Поэтому первое плавание на ней, предпринятое Крамаренко и Алёшкиным, собрало толпу зрителей. Осматривать шлюпку пришло чуть ли не всё правление треста и весь производственный отдел. Некоторые из пришедших считали, что такие шлюпки в условиях побережья были неудобны, что с плоскодонными кунгасами рыбакам справляться было легче. Судоверфь № 1 сделала всего четыре шлюпки и переключилась на изготовление кунгасов. Строительство последних было делом более лёгким, мурманские специалисты его быстро освоили, а местным рабочим тут и учиться не пришлось. Поэтому к концу октября судоверфь выпустила два десятка кунгасов.
Между прочим, добившись специального разрешения от правления треста, Крамаренко за это же время построил одну прогулочную яхту типа швертбота с опускавшимся килем. Покрашенная ослепительно-белой краской с огромным парусом, она была очень красива. Кстати сказать, эта яхта была тоже одной из первых, появившихся во Владивостоке.

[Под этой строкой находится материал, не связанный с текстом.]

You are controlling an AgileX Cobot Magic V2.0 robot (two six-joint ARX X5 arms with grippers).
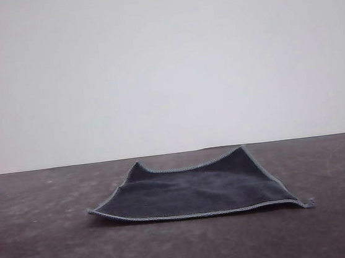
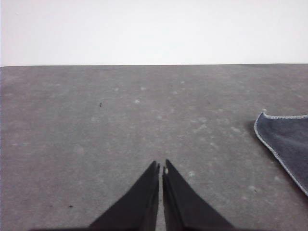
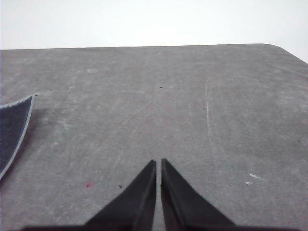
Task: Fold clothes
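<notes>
Nearest my wrist cameras are the grippers themselves. The left gripper point(image 2: 160, 167) has its 2 black fingers point(image 2: 139, 202) drawn together to a thin slit, with nothing between them, and it hangs over bare table. The right gripper point(image 3: 158, 163) looks the same: 2 dark fingers point(image 3: 183, 202) nearly touching at the tips, holding nothing.

The table point(image 1: 43, 256) is a dark grey-brown mat, dull and scuffed. In the left wrist view I see pale flecks and a few small dark specks scattered on it. In the right wrist view I see long faint scratches, a small reddish dot near the fingers, a white fleck, and 1 rounded far corner of the table.

Behind the table, in the front view, I see only a plain, pale wall point(image 1: 165, 61), evenly lit.

The cloth point(image 1: 195, 192) lies spread out near the middle of the table, dark charcoal face up, with a lighter grey stitched edge all round. Its 2 far corners curl up off the surface and the near edge lies almost flat. Each wrist camera catches 1 corner of it, well apart from the fingers.
</notes>
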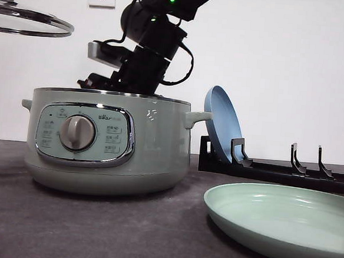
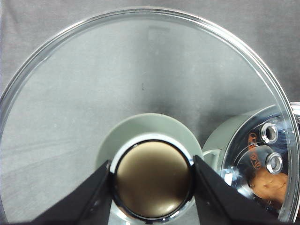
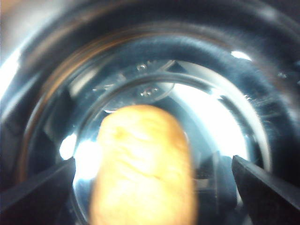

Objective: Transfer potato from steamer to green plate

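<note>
Potato (image 3: 143,168) lies on the shiny metal floor inside the steamer (image 1: 108,148), and the right wrist view shows it between the two dark fingers of the right pincer (image 3: 150,187). That pincer is wide open, with clear space on both sides of the potato, so it holds nothing yet. In the front view the right arm reaches down into the open pot from above.

The left pincer (image 2: 152,180) is closed on the round knob (image 2: 153,180) of the glass lid (image 2: 140,84) and holds the lid up in the air, to the left of the steamer.

I judge the potato to be firm and rather light, with smooth matte skin that may slip a little, perhaps more if it is damp from steam. Its shape is oval, so the best hold seems to be across the narrow middle, where the fingers sit on the widest part and cannot slide toward an end. A moderate squeeze should be enough; too much could mark a cooked potato.

The green plate (image 1: 283,228) waits on the counter (image 1: 94,230) to the right of the steamer, near a blue plate (image 1: 222,123) standing in a black rack (image 1: 275,169).
</note>
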### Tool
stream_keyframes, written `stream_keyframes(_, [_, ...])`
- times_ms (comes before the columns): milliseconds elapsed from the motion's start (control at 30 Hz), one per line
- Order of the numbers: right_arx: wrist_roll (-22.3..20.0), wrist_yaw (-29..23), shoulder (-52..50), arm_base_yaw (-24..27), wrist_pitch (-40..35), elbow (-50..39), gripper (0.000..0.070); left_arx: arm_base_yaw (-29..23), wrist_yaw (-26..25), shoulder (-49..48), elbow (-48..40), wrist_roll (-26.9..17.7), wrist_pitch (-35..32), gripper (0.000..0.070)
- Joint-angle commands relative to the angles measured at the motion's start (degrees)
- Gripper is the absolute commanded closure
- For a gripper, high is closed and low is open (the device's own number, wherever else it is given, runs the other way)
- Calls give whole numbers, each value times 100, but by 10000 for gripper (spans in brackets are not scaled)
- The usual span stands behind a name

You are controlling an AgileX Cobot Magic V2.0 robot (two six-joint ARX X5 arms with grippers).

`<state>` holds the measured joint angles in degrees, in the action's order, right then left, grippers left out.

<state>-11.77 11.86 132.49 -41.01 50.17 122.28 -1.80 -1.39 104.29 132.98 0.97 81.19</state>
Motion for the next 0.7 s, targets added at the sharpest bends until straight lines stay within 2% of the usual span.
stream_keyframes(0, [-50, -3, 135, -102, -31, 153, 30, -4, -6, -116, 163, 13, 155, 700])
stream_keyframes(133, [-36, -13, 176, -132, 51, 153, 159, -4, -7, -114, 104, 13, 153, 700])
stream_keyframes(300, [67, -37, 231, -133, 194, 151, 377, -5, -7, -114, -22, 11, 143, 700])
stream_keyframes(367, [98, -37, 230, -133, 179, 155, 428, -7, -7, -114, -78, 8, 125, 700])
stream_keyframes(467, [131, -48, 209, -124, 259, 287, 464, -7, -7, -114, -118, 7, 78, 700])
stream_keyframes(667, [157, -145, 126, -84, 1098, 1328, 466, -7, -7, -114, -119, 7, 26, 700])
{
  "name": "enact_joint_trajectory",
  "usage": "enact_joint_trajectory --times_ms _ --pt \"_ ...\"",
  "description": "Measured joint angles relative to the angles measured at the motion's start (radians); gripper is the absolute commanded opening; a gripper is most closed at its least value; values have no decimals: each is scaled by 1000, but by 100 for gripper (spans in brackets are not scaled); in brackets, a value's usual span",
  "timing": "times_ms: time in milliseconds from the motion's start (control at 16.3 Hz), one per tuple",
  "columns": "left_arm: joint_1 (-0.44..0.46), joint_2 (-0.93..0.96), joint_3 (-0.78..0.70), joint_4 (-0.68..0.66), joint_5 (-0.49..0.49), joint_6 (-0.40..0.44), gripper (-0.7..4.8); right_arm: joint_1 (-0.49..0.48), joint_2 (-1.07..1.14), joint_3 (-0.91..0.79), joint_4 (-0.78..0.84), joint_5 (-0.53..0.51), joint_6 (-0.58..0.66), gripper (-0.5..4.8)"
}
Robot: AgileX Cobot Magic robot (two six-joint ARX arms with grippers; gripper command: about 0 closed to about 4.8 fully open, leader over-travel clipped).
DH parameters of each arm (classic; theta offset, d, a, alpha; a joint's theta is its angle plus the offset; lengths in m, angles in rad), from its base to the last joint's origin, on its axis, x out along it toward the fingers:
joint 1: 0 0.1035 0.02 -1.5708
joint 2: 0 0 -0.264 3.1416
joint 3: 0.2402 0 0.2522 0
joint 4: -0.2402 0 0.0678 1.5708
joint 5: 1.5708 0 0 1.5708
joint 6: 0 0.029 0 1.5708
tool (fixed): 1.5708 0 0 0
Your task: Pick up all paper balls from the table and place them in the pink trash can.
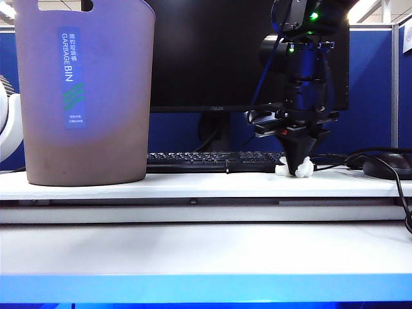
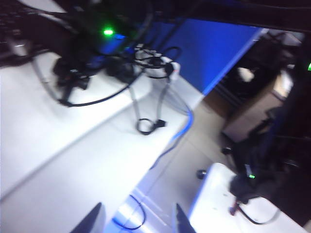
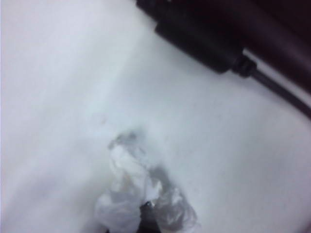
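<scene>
A white crumpled paper ball [image 1: 308, 168] lies on the raised shelf of the table [image 1: 193, 185], in front of the keyboard. My right gripper [image 1: 297, 170] points straight down into it, its dark fingers pinched together in the wad. The right wrist view shows the paper ball [image 3: 127, 196] bulging on both sides of the right gripper [image 3: 148, 214], which is shut on it. The pink trash can [image 1: 84, 96] stands upright at the shelf's left end. My left gripper [image 2: 138, 221] hangs open and empty over the table's edge, seen only in its own wrist view. No other paper balls show.
Behind the ball are a black keyboard [image 1: 212, 159] and a monitor [image 1: 212, 51]. A black mouse [image 1: 387, 167] and its cable [image 1: 403, 196] lie at the right. Looped cables [image 2: 146, 125] trail over the desk edge in the left wrist view.
</scene>
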Motion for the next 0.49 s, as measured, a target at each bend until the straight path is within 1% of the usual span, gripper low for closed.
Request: enact_joint_trajectory --times_ms 61,122,306,367,490 --pt "0 -1 0 11 10 0 184 0 -5 0 -12 -17 0 -1" --pt "0 -5 0 24 13 0 184 0 -16 -1 -29 -59 -1 -1" --pt "0 -34 0 95 16 0 184 13 -103 -1 -31 -258 -23 -1" --pt "0 -45 0 123 17 0 184 28 -145 -1 2 -283 -28 -1" --pt "0 -76 0 177 11 0 183 39 -229 -1 132 -343 -28 -1"
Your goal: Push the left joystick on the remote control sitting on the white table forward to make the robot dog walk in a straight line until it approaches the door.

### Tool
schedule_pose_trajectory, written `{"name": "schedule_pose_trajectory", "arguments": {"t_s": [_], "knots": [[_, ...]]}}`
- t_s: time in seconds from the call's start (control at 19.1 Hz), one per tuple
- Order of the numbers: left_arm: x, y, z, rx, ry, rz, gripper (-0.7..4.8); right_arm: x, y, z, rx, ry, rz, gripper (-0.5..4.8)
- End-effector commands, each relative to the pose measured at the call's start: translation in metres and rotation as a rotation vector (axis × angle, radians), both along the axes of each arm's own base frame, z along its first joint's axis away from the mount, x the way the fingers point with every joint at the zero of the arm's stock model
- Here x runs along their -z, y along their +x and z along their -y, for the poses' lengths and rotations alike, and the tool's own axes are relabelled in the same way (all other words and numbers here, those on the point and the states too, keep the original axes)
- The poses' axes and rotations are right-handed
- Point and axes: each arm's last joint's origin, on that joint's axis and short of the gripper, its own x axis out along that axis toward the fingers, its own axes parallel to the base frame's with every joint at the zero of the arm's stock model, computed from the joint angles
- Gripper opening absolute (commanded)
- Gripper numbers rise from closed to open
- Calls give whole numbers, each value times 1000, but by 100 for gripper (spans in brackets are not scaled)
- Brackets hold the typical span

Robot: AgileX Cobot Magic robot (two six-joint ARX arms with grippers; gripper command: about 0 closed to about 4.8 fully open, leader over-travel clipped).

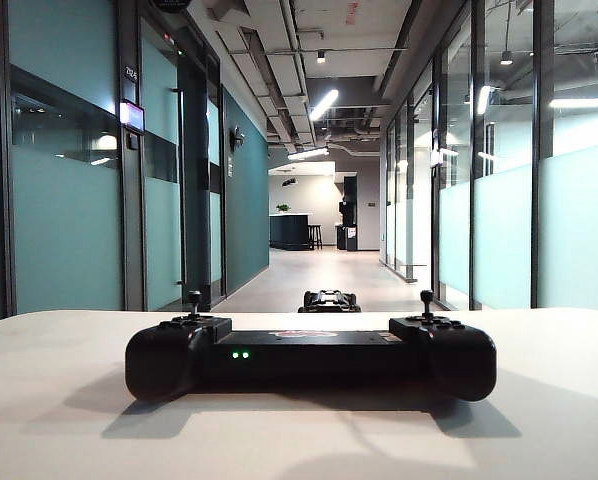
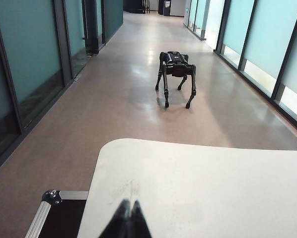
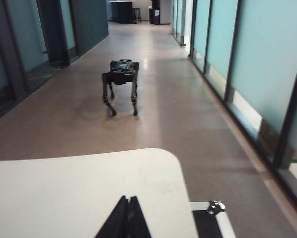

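The black remote control [image 1: 311,355] lies across the white table [image 1: 69,400] in the exterior view, two green lights lit on its middle bar. Its left joystick [image 1: 193,300] stands upright, untouched. The robot dog [image 1: 329,300] stands in the corridor beyond the table edge, also seen on its four legs in the left wrist view [image 2: 176,74] and the right wrist view [image 3: 120,84]. My left gripper [image 2: 128,204] is shut, empty, over the bare table [image 2: 213,188]. My right gripper [image 3: 128,199] is likewise shut and empty above the table [image 3: 54,193]. Neither gripper appears in the exterior view. The remote control is out of both wrist views.
A long corridor with teal glass walls [image 1: 69,200] runs ahead to a far room [image 1: 309,215]. A door [image 1: 194,180] stands on the left side. Black cases with metal corners sit beside the table [image 2: 56,213] [image 3: 213,218].
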Motion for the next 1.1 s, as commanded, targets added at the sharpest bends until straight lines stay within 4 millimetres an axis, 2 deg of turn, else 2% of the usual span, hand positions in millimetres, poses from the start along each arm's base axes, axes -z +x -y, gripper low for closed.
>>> {"name": "schedule_pose_trajectory", "arguments": {"t_s": [0.05,0.94,1.1], "knots": [[-2,0,0,2,4,16,-5,2,0,-2,-67,-5,-2,-1],[-5,0,0,1,1,40,-5,2,0,0,-13,-3,-12,-1],[-15,-2,0,-1,-8,86,-5,-13,-3,0,-14,14,31,-2]]}}
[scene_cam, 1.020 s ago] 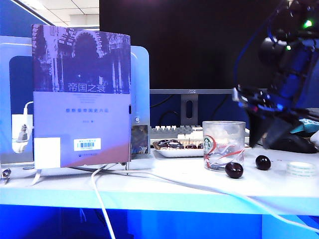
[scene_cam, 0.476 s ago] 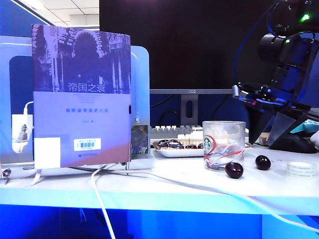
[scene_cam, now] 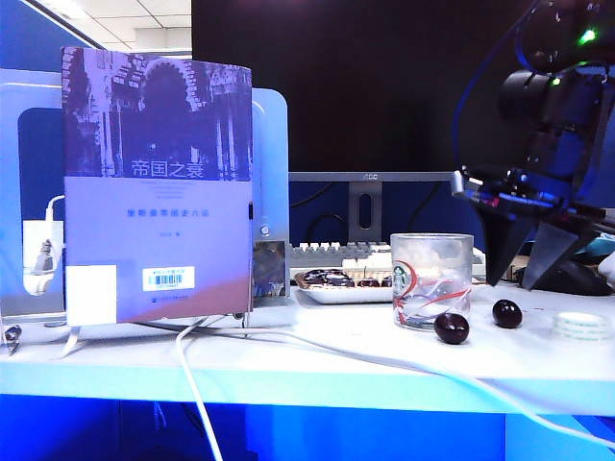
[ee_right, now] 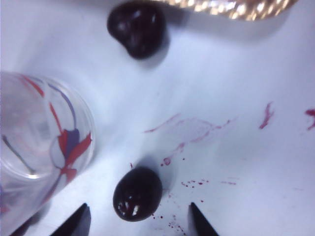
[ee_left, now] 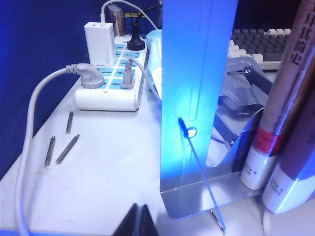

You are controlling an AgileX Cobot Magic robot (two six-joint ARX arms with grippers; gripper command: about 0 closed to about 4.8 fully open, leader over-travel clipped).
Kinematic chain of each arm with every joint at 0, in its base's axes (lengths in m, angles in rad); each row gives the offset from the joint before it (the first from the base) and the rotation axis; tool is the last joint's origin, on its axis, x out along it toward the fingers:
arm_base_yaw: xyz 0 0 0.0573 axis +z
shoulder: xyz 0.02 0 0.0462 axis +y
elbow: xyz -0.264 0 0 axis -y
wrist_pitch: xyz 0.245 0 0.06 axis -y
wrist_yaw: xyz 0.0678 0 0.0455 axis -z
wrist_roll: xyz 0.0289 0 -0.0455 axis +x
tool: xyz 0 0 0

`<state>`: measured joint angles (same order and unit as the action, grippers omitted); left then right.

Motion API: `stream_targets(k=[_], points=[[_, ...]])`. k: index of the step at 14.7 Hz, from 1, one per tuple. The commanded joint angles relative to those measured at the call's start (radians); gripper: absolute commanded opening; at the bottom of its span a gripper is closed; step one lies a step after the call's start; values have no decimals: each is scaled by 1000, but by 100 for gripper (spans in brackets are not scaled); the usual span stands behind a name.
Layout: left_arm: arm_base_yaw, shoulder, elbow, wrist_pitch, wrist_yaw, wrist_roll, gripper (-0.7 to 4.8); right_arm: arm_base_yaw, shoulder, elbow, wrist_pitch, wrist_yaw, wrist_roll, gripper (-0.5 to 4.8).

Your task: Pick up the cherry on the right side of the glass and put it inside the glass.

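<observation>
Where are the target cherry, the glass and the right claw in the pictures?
the cherry (scene_cam: 507, 313), exterior view, middle of its dark body.
the glass (scene_cam: 431, 279), exterior view, middle of its clear side wall.
right claw (ee_right: 140, 219), right wrist view, open gap midway between its two fingertips, over the cherry.

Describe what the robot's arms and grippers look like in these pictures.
The right arm is black and bulky, with a green indicator light and blue cables along it. The right gripper has two dark, pointed triangular fingers under a bar with blue and red details. Of the left gripper, only dark pointed fingertips show.
</observation>
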<state>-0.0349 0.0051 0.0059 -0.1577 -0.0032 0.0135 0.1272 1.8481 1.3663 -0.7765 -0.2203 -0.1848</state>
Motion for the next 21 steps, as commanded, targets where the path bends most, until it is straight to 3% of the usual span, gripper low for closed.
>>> stream_targets(k=[1,21], points=[[1,-3,-1,-12,4,5,-5,1,18,1,-12,-7,1,266],[1,-3,-1,-12,4,5,-5,1,76,0,3,-18,2,265]])
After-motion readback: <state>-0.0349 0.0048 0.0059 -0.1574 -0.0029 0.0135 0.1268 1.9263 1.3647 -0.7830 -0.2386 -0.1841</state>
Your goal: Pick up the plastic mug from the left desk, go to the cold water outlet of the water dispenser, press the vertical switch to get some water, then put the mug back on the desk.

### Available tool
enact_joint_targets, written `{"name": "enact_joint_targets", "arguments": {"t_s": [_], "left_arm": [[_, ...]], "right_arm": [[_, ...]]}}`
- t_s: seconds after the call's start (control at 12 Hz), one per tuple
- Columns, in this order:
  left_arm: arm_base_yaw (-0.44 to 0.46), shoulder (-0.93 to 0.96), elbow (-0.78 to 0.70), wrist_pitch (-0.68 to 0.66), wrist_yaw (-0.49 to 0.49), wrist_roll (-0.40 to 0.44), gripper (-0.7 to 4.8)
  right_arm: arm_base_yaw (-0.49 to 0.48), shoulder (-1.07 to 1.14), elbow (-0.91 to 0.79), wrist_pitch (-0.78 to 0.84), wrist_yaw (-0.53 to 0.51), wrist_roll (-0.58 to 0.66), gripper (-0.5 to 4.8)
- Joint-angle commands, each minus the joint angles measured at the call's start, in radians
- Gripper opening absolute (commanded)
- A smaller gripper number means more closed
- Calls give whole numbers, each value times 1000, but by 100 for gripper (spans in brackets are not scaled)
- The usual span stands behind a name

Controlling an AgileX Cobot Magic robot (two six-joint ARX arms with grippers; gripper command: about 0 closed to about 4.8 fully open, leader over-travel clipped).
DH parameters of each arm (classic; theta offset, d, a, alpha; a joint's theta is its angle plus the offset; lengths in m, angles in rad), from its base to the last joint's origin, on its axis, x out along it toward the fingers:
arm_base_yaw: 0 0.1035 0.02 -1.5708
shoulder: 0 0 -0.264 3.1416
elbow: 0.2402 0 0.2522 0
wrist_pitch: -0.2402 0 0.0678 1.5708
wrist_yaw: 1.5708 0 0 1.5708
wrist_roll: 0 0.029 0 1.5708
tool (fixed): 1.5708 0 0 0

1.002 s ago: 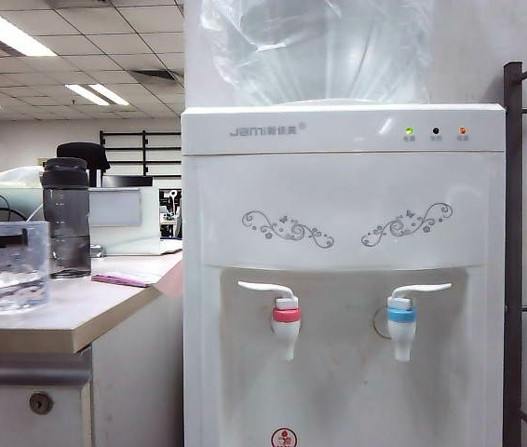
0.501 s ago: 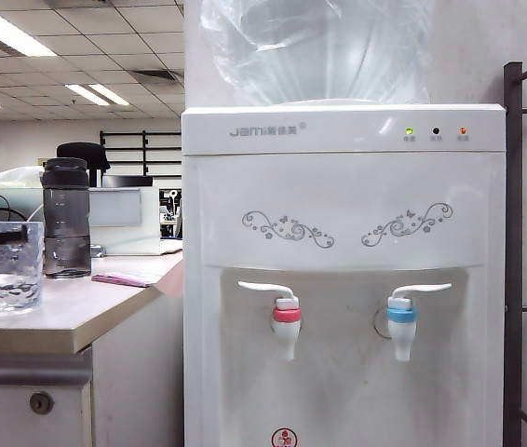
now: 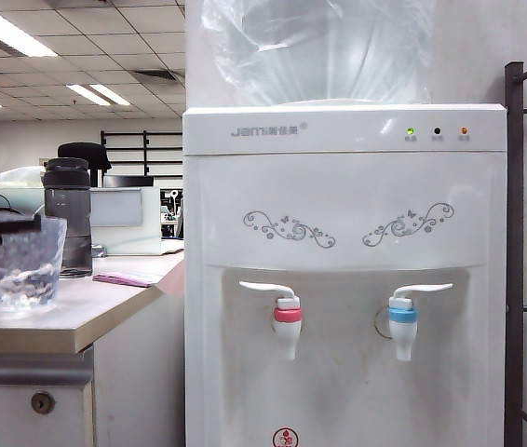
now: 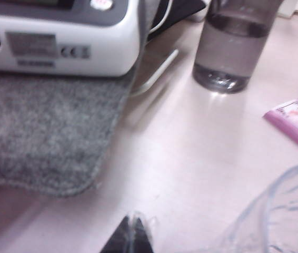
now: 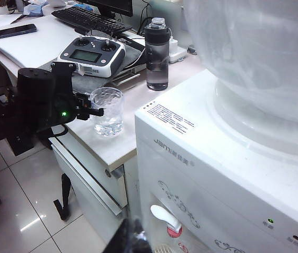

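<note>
Two grippers share the work, and only the left gripper (image 3: 33, 223) is engaged: its dark fingers are clamped on the rim of the plastic mug (image 3: 24, 261), near the front edge of the left desk (image 3: 105, 307). The mug leans, its top tipped toward the dispenser side, which suggests the one-sided rim pinch is tilting it off its base at the start of the lift. Gripping the rim rather than the wall probably leaves the mug's mouth free to go under a tap. Behind it stands the grey bottle (image 3: 66, 216), with a pink packet (image 3: 126, 278) lying beside, both apart from the mug. The right gripper (image 5: 133, 240) hangs high near the top of the water dispenser (image 3: 338, 186), its jaws together and holding nothing, seemingly parked clear of the route. The cold water outlet (image 3: 402, 321) with its blue collar and the vertical switch (image 3: 424, 291) above it sit untouched, so filling has not begun.
</note>
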Motion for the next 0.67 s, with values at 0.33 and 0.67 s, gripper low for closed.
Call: {"name": "enact_joint_targets", "arguments": {"t_s": [0.33,0.67], "left_arm": [[0,-184,0,-6,251,6,-6],[-1,-528,0,-260,397,6,-6]], "right_arm": [[-1,-1,4,11,1,-2,-1],[-1,-2,4,11,2,-2,-1]]}}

В конце октября помещения судоверфи на мысе Чуркин были готовы. Крамаренко со своими рабочими и большею частью оборудования переехал на мыс Чуркин. Там немедленно приступили к выпуску так необходимых тресту сейнеров для кошелькового лова. Импортные моторы для них уже начали поступать. Предполагалось к весенней путине 1929 года выпустить шесть сейнеров. Лесной склад с отъездом судоверфи снова обрёл тишину и спокойствие, и Борису Алёшкину стало даже немного грустно. Он уже привык к неумолчному визгу пил, скрежету фрезерных станков, стуку молотков, топоров и другим звукам, сопутствующим работе судоверфи. Зато освободившаяся территория склада позволила рассортировать поступивший за это время лес и клёпку.